Given 3 complex numbers a, b, and c, does there always exist another number N where taking the cube root of N gives a, b, and c? If not, when is that possible? How do I find N? How does this extend to n complex numbers and nth root rather than 3?
I have a programming background much more than specifically a math background and I can only find sources talking about how to find the roots of a complex number rather that the reverse.
On
The answer is no, because of DeMoivre's theorem. If $z_1, z_2, z_3 \in \mathbb C$ are distinct complex numbers, then we may express them in polar form as $$z_k = \rho_k e^{i\theta_k}, \quad \rho_k = |z_k| > 0, \quad \theta_k = \arg(z_k), \quad k \in \{1,2,3\}.$$ Then the theorem states that $$z_k^3 = \rho_k^3 e^{3\theta_k i},$$ and in particular, $$|z_k^3| = \rho_k^3.$$ For the requirement that $z_1, z_2, z_3$ are the cube roots of the same number, say $w$, this would imply that $z_k^3 = w$ for each such $k$. But in general, there is no requirement that the magnitudes $\rho_k$ are equal; therefore, no such $w$ exists if $|z_k| \ne |z_j|$ for some $k \ne j$. Another condition following from the theorem is that we also require $\arg(3z_k) \equiv \arg(3z_j) \pmod {2\pi}$; that is to say, the difference in arguments of distinct cube roots must be some integer multiple of $2\pi/3$. Geometrically, these two conditions require $z_1, z_2, z_3$ to form an equilateral triangle centered at the origin.

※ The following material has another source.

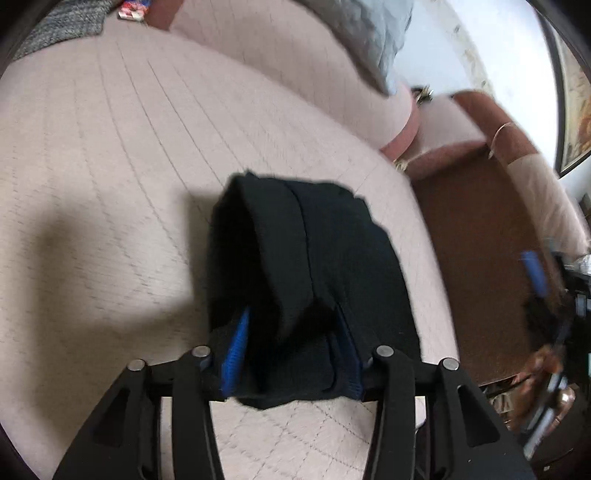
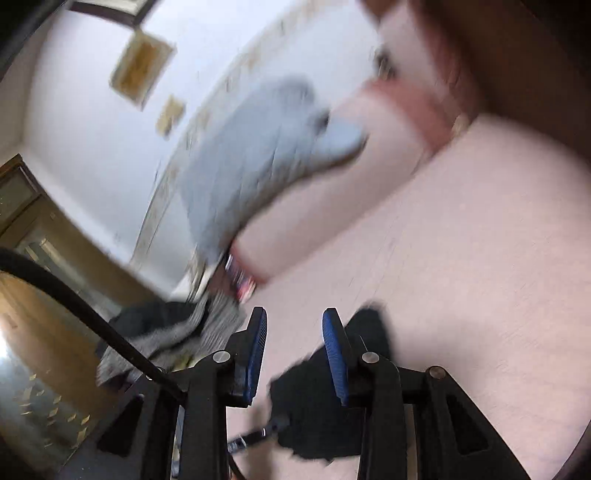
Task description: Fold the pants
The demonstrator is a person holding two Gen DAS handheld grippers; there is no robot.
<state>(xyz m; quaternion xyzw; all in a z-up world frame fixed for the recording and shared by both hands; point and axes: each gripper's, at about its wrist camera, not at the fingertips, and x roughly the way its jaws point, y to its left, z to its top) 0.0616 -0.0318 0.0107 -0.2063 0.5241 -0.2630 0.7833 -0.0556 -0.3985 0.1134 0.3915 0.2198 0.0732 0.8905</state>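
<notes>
The black pants (image 1: 314, 258) are folded into a thick bundle that hangs over the pale pink quilted sofa seat (image 1: 110, 166). My left gripper (image 1: 291, 343) is shut on the near end of the bundle, the cloth bunched between its blue pads (image 1: 236, 347). In the right wrist view my right gripper (image 2: 295, 354) is open and empty, held above the seat (image 2: 461, 277). The black bundle (image 2: 314, 406) shows below and to the right of its right finger. The right gripper also shows blurred at the right edge of the left wrist view (image 1: 535, 273).
A grey-blue cushion (image 1: 376, 40) leans on the sofa back. A grey knit cloth (image 1: 62, 26) lies at the far left of the seat, with dark clothes beside it (image 2: 159, 325). A brown floor (image 1: 476, 258) lies beyond the seat edge.
</notes>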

The $n$th roots of any complx number will always form $n$ evenly spaced points around a circle, centred at the origin - or in other words they all have the same modulus, and their arguments differ by multiples of $\frac{2 \pi}{n}$. That means that if you have three arbitrary complex numbers they will not all have the same cube.
If $a$, $b$ and $c$ are not colinear (i.e. you can't draw a straight line through all three) then it is possible to draw a circle through them, but there's still no guarantee they will be evenly spaced, or even that the spacing between them will be rational multiples of $\pi$.